■ Exercise ■
Your task is to retype the lines from the opening of the material through the line that includes "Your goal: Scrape". Do not copy the pictures.
= = = = = = =
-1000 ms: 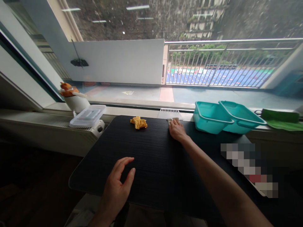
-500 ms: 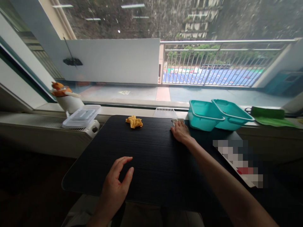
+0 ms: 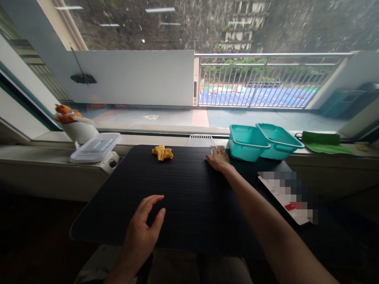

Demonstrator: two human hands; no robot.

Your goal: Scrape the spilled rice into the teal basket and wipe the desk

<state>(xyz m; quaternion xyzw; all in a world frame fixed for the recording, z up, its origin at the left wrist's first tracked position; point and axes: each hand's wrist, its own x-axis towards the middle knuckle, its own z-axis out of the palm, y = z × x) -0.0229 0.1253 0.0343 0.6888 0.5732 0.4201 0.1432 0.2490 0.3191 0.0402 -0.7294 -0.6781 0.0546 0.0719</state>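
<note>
At the far edge of the black tabletop (image 3: 180,197), my right hand (image 3: 218,158) presses down on a small pale wipe (image 3: 213,149). Its fingers cover most of the wipe, and the thumb points left. Just right of that hand is a teal plastic basin (image 3: 248,153). My left hand (image 3: 145,225) hovers over the near part of the table, thumb and fingers apart and nothing between them. A crumpled yellow cloth (image 3: 162,152) lies near the back left of the table, beyond both hands.
A second teal basin (image 3: 280,144) adjoins the first. At right lies a white, partly pixelated flat item (image 3: 284,201). Green cloth (image 3: 321,141) rests on the windowsill. On the left, a radiator (image 3: 56,173) carries a clear lidded box (image 3: 96,148), with a white container (image 3: 79,132) behind.
The view has turned slightly right, so the table and basins appear further left. My right hand stays on the wipe beside the basin. My left hand keeps its open shape.
</note>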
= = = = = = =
■ Answer to the exercise ■
-1000 ms: 
-500 ms: 
+0 ms: 

Demonstrator: two human hands; no robot.

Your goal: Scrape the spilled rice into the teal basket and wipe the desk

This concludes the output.